§ **Data segment**

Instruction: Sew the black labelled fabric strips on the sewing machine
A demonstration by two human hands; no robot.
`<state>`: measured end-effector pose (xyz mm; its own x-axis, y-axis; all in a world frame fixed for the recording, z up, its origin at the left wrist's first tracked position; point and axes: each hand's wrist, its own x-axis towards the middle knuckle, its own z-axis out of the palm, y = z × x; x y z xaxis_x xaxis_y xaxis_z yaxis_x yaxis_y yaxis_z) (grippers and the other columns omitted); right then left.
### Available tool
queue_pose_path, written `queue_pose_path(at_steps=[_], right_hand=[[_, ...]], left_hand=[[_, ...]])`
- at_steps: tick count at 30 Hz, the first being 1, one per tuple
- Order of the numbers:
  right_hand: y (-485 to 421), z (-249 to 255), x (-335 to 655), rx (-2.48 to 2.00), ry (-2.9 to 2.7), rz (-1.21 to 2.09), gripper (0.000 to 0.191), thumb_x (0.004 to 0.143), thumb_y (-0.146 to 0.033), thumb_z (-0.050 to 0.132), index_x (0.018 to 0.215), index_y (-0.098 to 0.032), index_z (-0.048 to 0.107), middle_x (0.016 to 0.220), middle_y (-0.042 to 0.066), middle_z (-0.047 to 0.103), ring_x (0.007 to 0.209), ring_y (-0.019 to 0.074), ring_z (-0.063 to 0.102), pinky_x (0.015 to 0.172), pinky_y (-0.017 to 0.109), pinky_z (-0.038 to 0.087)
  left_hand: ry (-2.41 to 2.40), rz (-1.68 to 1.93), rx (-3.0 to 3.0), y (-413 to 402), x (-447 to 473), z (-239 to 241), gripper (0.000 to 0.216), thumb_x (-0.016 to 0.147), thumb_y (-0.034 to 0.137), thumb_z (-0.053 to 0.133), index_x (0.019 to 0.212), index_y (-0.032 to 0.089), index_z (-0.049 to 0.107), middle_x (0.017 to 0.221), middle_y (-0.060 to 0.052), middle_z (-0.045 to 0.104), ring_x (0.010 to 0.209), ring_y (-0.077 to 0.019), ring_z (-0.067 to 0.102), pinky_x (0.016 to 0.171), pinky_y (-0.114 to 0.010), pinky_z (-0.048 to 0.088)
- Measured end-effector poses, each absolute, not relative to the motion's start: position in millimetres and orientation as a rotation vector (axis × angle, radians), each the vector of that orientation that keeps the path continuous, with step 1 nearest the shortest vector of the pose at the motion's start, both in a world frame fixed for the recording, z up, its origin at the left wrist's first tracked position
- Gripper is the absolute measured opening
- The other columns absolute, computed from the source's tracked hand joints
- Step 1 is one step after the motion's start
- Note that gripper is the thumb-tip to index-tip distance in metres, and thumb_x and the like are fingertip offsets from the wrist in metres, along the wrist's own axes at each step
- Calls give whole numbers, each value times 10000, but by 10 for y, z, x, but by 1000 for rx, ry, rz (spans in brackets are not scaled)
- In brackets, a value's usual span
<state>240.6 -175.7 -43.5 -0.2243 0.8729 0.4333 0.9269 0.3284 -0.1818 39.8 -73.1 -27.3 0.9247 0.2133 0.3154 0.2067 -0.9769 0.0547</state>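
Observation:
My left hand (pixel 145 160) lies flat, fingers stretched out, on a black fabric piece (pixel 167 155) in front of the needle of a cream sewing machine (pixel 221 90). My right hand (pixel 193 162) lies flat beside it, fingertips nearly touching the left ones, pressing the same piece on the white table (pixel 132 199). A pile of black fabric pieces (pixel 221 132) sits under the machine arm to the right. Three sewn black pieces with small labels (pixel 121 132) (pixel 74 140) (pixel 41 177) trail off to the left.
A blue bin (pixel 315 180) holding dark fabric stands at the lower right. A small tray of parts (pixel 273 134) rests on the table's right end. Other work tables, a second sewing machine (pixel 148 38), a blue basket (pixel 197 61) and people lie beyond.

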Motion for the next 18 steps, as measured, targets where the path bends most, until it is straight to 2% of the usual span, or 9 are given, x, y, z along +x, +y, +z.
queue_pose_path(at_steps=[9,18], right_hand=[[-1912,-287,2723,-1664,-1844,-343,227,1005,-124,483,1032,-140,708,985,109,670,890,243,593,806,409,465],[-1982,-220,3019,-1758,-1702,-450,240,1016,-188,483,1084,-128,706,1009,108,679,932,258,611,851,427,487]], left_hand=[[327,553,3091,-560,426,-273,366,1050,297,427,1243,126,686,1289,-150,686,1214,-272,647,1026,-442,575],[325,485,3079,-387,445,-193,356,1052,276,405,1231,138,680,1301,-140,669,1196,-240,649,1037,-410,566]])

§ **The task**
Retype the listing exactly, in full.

§ **Task result**
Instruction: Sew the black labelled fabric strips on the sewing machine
A demonstration by two human hands; no robot.
`<state>`: measured end-effector pose (xyz mm; its own x-axis, y-axis; all in a world frame fixed for the recording, z up, its origin at the left wrist's first tracked position; point and axes: each hand's wrist, its own x-axis towards the middle knuckle, its own z-axis out of the palm, y = z × x; x y z xaxis_x xaxis_y xaxis_z yaxis_x yaxis_y yaxis_z) (grippers and the other columns omitted); right then left.
### Available tool
queue_pose_path, written `queue_pose_path(at_steps=[_], right_hand=[[_, ...]], left_hand=[[_, ...]])`
- at_steps: tick count at 30 Hz, the first being 1, one per tuple
- Order of the numbers:
  right_hand: y (-485 to 421), z (-249 to 255), x (-335 to 655), rx (-2.48 to 2.00), ry (-2.9 to 2.7), rz (-1.21 to 2.09), gripper (0.000 to 0.191), thumb_x (0.004 to 0.143), thumb_y (-0.146 to 0.033), thumb_z (-0.050 to 0.132), index_x (0.018 to 0.215), index_y (-0.098 to 0.032), index_z (-0.048 to 0.107), middle_x (0.016 to 0.220), middle_y (-0.042 to 0.066), middle_z (-0.047 to 0.103), ring_x (0.007 to 0.209), ring_y (-0.019 to 0.074), ring_z (-0.063 to 0.102), pinky_x (0.015 to 0.172), pinky_y (-0.017 to 0.109), pinky_z (-0.038 to 0.087)
  left_hand: ry (-2.41 to 2.40), rz (-1.68 to 1.93), rx (-3.0 to 3.0), y (-413 to 402), x (-447 to 473), z (-239 to 241), gripper (0.000 to 0.216), thumb_x (-0.016 to 0.147), thumb_y (-0.034 to 0.137), thumb_z (-0.053 to 0.133), index_x (0.019 to 0.212), index_y (-0.032 to 0.089), index_z (-0.049 to 0.107), middle_x (0.017 to 0.221), middle_y (-0.060 to 0.052), middle_z (-0.045 to 0.104), ring_x (0.010 to 0.209), ring_y (-0.077 to 0.019), ring_z (-0.067 to 0.102), pinky_x (0.016 to 0.171), pinky_y (-0.114 to 0.010), pinky_z (-0.048 to 0.088)
- Measured end-effector poses, each absolute, not relative to the motion's start: position in millimetres and orientation as a rotation vector (axis × angle, radians), each the vector of that orientation that keeps the path continuous, with step 1 nearest the shortest vector of the pose at the motion's start, both in a world frame fixed for the recording, z up, its origin at the left wrist's first tracked position
- Gripper is the absolute measured opening
- The other columns absolute, computed from the source's tracked hand joints
- Step 1 is one step after the motion's start
- Note that gripper is the thumb-tip to index-tip distance in metres, and thumb_x and the like are fingertip offsets from the wrist in metres, along the wrist's own axes at each step
- Calls give whole numbers, each value times 10000, but by 10 for y, z, x, but by 1000 for rx, ry, rz (spans in brackets are not scaled)
- In brackets, a value's usual span
<state>240.6 -175.7 -43.5 -0.2243 0.8729 0.4333 0.9269 0.3284 -0.1818 39.8 -73.1 -27.3 0.9247 0.2133 0.3154 0.2067 -0.9769 0.0547</state>
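Observation:
My left hand (pixel 145 160) lies flat, fingers stretched out, on a black fabric piece (pixel 167 155) in front of the needle of a cream sewing machine (pixel 221 90). My right hand (pixel 193 162) lies flat beside it, fingertips nearly touching the left ones, pressing the same piece on the white table (pixel 132 199). A pile of black fabric pieces (pixel 221 132) sits under the machine arm to the right. Three sewn black pieces with small labels (pixel 121 132) (pixel 74 140) (pixel 41 177) trail off to the left.
A blue bin (pixel 315 180) holding dark fabric stands at the lower right. A small tray of parts (pixel 273 134) rests on the table's right end. Other work tables, a second sewing machine (pixel 148 38), a blue basket (pixel 197 61) and people lie beyond.
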
Motion for the next 18 steps, as measured, targets where the path bends most, until it is straight to 2% of the usual span, or 9 are given, x, y, z along +x, +y, +z.
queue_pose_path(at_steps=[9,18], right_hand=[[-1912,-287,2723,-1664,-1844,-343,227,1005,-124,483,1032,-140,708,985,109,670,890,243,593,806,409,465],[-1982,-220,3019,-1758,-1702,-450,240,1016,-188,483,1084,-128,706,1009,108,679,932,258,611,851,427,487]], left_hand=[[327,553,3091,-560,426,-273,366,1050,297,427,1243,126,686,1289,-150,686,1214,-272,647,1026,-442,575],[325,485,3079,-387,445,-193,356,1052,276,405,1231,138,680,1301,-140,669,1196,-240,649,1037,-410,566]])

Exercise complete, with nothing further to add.